Next we will create a BiLSTM model with BPE word-piece embeddings. In this case we will extend the PyTorch class `torch.nn.Module`. To create your own module, you need only define your model architecture in the `__init__` function, and define how tensors are processed by your model in the `__forward__` function.

In [47]:
from torch import nn

# Define a default lstm_dim
lstm_dim = 100

In [49]:

# Define the model
class BiLSTMNetwork(nn.Module):
    """
    Basic BiLSTM network
    """
    def __init__(
            self,
            pretrained_embeddings: torch.tensor,
            lstm_dim: int,
            dropout_prob: float = 0.1,
            n_classes: int = 2
    ):
        """
        Initializer for basic BiLSTM network
        :param pretrained_embeddings: A tensor containing the pretrained BPE embeddings
        :param lstm_dim: The dimensionality of the BiLSTM network
        :param dropout_prob: Dropout probability
        :param n_classes: The number of output classes
        """

        # First thing is to call the superclass initializer
        super(BiLSTMNetwork, self).__init__()
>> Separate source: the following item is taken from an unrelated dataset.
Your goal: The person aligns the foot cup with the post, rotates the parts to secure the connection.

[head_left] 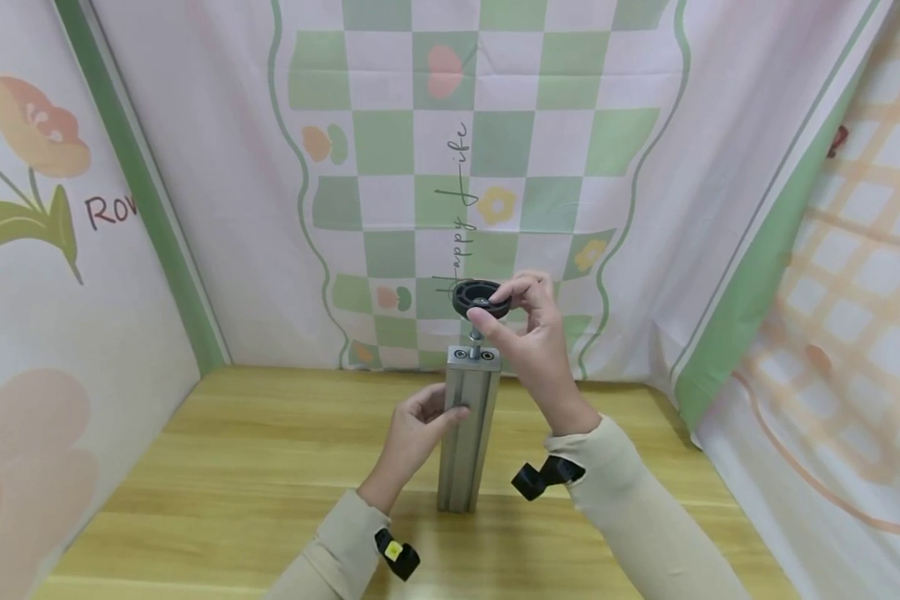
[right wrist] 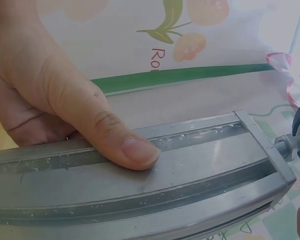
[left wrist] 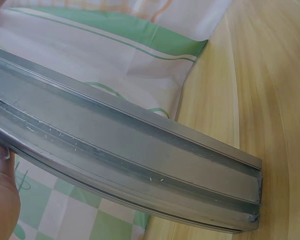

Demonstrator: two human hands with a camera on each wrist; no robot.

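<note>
At table (head_left: 270,450): one metal post (head_left: 462,454), left hand (head_left: 415,429) gripping; atop, one black disc (head_left: 462,303), right hand (head_left: 537,346) pinching.

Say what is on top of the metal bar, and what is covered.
A plate with a bolt rising to a black disc pinched by the right hand. The plate hides the top end of the metal bar.

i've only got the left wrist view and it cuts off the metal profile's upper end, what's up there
Observer: A black round piece sits above the upper end of the metal profile.
Operator: is anyone holding that piece
Observer: Yes, the right hand grips it between thumb and fingers.
Operator: how does it join the profile
Observer: By a metal bolt sticking out of the profile's end; the right wrist view shows its thread.
</note>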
        # We'll define the network in a ModuleDict, which makes organizing the model a bit nicer
        # The components are an embedding layer, a 2 layer BiLSTM, and a feed-forward output layer
        self.model = nn.ModuleDict({
            'embeddings': nn.Embedding.from_pretrained(pretrained_embeddings, padding_idx=pretrained_embeddings.shape[0] - 1),
            'bilstm': nn.LSTM(
                pretrained_embeddings.shape[1],
                lstm_dim,
                1,
                batch_first=True,
                dropout=dropout_prob,
                bidirectional=True),
            'cls': nn.Linear(2*lstm_dim, n_classes)
        })
        self.n_classes = n_classes
        self.dropout = nn.Dropout(p=dropout_prob)
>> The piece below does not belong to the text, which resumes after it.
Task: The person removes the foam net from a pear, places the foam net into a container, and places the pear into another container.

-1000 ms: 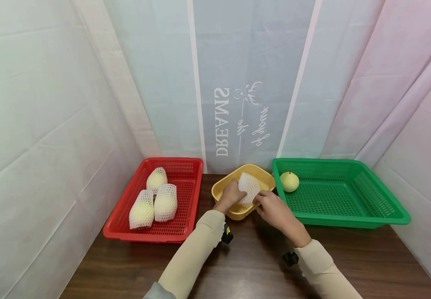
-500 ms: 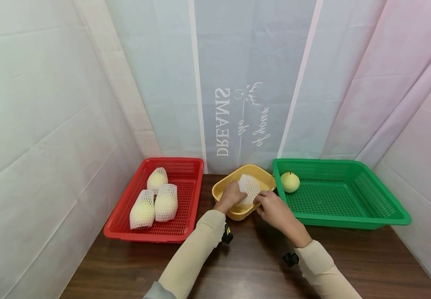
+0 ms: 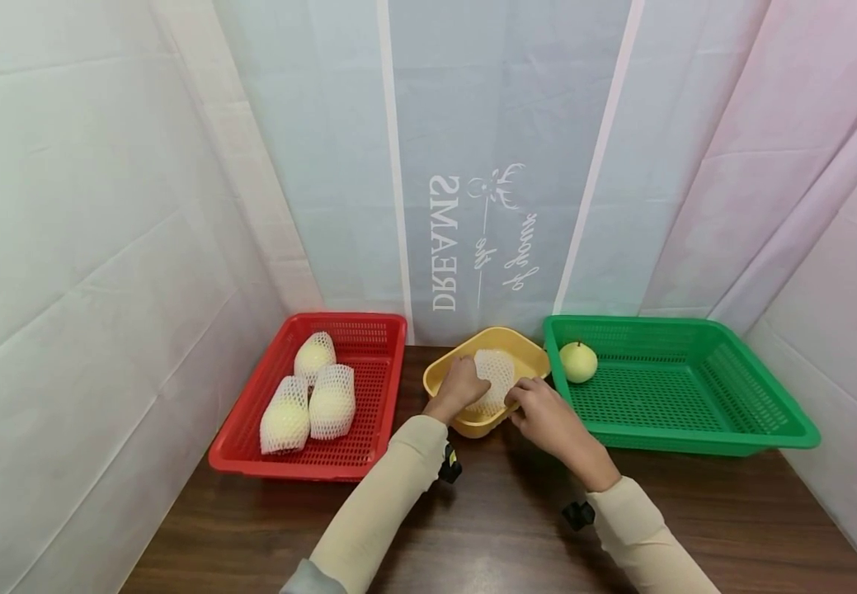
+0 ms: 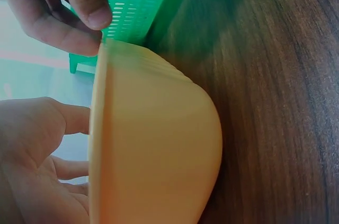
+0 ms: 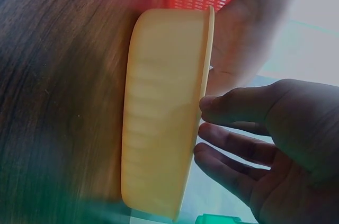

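Observation:
A white foam fruit net [image 3: 497, 378] lies in the small yellow basin [image 3: 477, 426] at the centre of the head view. My left hand [image 3: 460, 389] reaches over the basin's near left rim and holds the net by its left side. Its fingertips are hidden inside the basin in the left wrist view. With thumb and fingers, my right hand [image 3: 548, 417] pinches the basin's near right rim, also seen in the right wrist view. No pear shows through this net. A bare pear [image 3: 579, 363] sits in the green basket [image 3: 688, 445], at its left end.
Left of the basin stands a red basket [image 3: 290, 469] with three net-wrapped pears [image 3: 331, 402]. The green basket's left edge is close against the basin. All stand on a dark wooden table [image 3: 495, 528], with a printed curtain [image 3: 502, 99] behind and pale cloth at both sides.
The foam net has sunk slightly lower and flatter into the basin. Both hands keep almost the same place, and the baskets have not moved.

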`<state>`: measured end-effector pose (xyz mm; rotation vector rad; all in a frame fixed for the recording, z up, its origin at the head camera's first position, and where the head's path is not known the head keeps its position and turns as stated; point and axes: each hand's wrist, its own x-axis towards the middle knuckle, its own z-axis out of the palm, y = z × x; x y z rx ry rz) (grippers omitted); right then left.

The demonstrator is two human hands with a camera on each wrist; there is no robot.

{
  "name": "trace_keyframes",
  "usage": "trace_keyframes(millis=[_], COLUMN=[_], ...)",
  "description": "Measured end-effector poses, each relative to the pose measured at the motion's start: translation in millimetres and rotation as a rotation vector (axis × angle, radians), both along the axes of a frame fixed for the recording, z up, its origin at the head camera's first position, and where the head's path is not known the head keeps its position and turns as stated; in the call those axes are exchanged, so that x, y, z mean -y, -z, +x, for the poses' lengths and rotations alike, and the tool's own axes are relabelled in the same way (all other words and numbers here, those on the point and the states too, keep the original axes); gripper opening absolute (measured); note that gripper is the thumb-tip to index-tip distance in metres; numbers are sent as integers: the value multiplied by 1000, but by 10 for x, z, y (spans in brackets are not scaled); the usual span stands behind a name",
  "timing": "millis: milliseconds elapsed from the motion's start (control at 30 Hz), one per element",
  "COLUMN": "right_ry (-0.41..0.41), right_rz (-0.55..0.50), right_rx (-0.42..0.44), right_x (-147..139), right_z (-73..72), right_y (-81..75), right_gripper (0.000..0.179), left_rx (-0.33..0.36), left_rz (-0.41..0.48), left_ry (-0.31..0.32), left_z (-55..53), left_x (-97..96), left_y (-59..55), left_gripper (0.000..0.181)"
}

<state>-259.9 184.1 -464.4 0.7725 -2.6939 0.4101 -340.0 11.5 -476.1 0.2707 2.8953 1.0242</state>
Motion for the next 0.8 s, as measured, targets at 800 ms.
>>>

        # Initialize the weights of the model
        self._init_weights()

    def _init_weights(self):
        all_params = list(self.model['bilstm'].named_parameters()) + \
                     list(self.model['cls'].named_parameters())
        for n,p in all_params:
            if 'weight' in n:
                nn.init.xavier_normal_(p)
            elif 'bias' in n:
                nn.init.zeros_(p)

    def forward(self, inputs, input_lens, labels = None):
        """
        Defines how tensors flow through the model
        :param inputs: (b x sl) The IDs into the vocabulary of the input samples
        :param input_lens: (b) The length of each input sequence
        :param labels: (b) The label of each sample
        :return: (loss, logits) if `labels` is not None, otherwise just (logits,)
        """

        # Get embeddings (b x sl x edim)
        embeds = self.model['embeddings'](inputs)
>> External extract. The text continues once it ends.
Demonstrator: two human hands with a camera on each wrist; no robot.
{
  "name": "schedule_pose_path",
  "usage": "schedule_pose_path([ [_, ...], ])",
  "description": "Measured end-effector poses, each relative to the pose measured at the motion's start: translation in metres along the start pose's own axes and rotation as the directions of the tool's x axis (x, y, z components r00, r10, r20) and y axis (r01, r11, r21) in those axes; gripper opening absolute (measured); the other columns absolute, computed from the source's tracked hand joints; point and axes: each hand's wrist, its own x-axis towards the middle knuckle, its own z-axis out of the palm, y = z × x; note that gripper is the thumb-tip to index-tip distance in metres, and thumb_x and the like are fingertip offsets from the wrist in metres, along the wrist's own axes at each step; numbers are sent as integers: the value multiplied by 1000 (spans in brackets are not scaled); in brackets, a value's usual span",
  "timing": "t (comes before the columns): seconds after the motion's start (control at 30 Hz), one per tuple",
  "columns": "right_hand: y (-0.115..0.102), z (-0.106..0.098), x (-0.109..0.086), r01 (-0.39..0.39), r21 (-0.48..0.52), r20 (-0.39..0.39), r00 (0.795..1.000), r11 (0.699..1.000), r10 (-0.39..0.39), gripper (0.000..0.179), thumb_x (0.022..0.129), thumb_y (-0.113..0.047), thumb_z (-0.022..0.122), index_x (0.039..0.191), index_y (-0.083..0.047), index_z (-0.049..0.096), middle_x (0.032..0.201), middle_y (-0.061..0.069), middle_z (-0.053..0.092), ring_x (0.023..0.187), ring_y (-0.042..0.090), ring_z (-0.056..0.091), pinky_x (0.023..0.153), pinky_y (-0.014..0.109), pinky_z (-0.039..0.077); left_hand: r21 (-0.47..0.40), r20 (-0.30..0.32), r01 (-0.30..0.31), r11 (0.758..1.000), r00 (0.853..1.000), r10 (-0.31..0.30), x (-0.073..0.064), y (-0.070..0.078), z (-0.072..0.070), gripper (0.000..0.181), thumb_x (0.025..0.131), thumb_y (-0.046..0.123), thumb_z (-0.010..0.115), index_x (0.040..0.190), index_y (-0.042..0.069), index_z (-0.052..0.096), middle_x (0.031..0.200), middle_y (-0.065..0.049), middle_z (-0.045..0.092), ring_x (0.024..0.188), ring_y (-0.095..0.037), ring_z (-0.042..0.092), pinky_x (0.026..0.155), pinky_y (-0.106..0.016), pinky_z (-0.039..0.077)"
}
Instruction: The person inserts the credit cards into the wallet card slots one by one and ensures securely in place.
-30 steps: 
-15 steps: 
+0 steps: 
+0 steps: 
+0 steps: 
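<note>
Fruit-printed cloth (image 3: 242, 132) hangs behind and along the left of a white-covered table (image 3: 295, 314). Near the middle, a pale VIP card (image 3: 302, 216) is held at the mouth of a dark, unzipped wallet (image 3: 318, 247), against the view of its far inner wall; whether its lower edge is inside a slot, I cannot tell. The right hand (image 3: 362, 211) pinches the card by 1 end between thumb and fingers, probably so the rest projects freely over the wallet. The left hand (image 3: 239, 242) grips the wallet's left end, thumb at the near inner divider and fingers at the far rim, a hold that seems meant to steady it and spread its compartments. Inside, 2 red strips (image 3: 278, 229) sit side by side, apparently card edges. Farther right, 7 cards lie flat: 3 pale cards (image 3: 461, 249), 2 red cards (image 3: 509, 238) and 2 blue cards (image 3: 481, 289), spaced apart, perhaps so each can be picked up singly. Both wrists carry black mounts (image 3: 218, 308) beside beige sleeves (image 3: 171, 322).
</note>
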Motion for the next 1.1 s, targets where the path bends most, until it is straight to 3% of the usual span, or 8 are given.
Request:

        # Pack padded: This is necessary for padded batches input to an RNN
        lstm_in = nn.utils.rnn.pack_padded_sequence(
            embeds,
            input_lens.cpu(),
            batch_first=True,
            enforce_sorted=False
        )

        # Pass the packed sequence through the BiLSTM
        lstm_out, hidden = self.model['bilstm'](lstm_in)

        # Unpack the packed sequence --> (b x sl x 2*lstm_dim)
        lstm_out,_ = nn.utils.rnn.pad_packed_sequence(lstm_out, batch_first=True)

        # Max pool along the last dimension
        ff_in = self.dropout(torch.max(lstm_out, 1)[0])
        # Some magic to get the last output of the BiLSTM for classification (b x 2*lstm_dim)
        #ff_in = lstm_out.gather(1, input_lens.view(-1,1,1).expand(lstm_out.size(0), 1, lstm_out.size(2)) - 1).squeeze()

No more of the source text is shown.